**Task**
Out of the entries that follow, copy each line containing "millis".

====================

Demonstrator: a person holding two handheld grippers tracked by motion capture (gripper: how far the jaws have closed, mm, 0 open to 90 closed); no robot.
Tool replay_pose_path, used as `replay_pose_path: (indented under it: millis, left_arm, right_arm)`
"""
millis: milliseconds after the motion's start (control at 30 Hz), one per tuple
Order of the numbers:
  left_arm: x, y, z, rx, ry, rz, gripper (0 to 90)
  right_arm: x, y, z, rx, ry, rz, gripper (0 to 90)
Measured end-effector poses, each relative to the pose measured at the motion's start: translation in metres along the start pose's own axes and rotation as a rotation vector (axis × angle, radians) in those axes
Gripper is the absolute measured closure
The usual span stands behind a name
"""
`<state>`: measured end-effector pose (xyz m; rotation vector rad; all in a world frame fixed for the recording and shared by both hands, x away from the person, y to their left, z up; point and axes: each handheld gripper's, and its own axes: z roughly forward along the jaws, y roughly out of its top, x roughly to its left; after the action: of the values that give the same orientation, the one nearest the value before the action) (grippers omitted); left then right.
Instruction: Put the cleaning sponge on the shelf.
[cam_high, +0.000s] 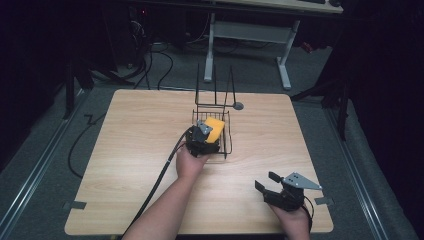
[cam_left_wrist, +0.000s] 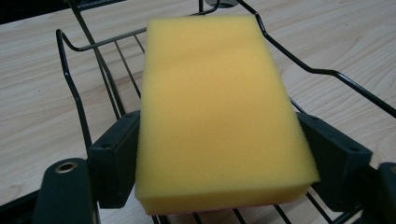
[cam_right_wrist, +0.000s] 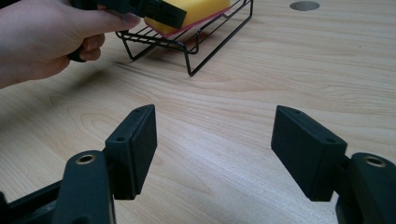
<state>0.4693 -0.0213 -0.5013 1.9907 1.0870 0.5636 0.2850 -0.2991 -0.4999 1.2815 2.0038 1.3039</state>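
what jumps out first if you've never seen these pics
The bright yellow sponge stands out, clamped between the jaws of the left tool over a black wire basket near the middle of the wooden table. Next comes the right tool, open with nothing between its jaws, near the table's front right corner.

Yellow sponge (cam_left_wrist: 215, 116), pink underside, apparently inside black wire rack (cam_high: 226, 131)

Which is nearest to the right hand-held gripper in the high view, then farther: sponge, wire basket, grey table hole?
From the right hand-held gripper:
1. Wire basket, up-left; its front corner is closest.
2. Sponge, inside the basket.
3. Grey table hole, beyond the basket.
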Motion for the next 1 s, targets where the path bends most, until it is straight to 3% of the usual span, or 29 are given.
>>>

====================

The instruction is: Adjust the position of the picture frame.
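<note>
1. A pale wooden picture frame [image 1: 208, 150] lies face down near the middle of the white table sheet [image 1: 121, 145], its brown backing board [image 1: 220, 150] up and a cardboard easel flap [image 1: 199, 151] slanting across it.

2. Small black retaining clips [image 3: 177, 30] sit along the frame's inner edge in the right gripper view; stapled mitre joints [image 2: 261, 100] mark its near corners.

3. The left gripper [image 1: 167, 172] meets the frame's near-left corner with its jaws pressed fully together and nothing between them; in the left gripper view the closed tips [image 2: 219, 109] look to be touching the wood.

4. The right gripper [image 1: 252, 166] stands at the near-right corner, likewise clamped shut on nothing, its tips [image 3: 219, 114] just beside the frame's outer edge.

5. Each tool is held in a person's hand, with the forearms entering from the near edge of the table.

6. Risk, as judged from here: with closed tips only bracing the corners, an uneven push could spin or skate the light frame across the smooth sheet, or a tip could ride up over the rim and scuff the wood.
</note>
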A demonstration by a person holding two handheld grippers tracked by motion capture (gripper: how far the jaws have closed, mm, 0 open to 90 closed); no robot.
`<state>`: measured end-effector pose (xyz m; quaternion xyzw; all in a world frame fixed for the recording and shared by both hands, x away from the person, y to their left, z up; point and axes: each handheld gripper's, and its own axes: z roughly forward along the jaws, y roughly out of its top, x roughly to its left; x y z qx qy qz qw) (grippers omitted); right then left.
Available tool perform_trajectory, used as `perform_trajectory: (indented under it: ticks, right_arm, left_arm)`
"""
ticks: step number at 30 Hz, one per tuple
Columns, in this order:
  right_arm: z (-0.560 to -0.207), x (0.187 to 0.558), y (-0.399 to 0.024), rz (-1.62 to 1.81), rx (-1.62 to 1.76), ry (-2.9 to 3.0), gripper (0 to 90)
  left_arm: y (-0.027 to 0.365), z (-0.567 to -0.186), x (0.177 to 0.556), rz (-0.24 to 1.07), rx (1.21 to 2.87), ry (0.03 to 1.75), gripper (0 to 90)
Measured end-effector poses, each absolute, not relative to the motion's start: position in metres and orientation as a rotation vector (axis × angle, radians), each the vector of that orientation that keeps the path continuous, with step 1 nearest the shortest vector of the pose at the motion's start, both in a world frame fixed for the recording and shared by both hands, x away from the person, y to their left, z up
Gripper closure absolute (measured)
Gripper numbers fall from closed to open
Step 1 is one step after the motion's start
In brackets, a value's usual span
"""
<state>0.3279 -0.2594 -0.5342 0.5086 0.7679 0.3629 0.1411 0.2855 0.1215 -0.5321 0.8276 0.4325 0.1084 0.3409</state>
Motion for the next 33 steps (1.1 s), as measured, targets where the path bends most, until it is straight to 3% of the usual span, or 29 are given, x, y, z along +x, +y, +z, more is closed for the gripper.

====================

**Reply to the exercise**
Tool replay_pose_path, used as `replay_pose_path: (indented under it: millis, left_arm, right_arm)`
millis: milliseconds after the motion's start (control at 30 Hz), one per tuple

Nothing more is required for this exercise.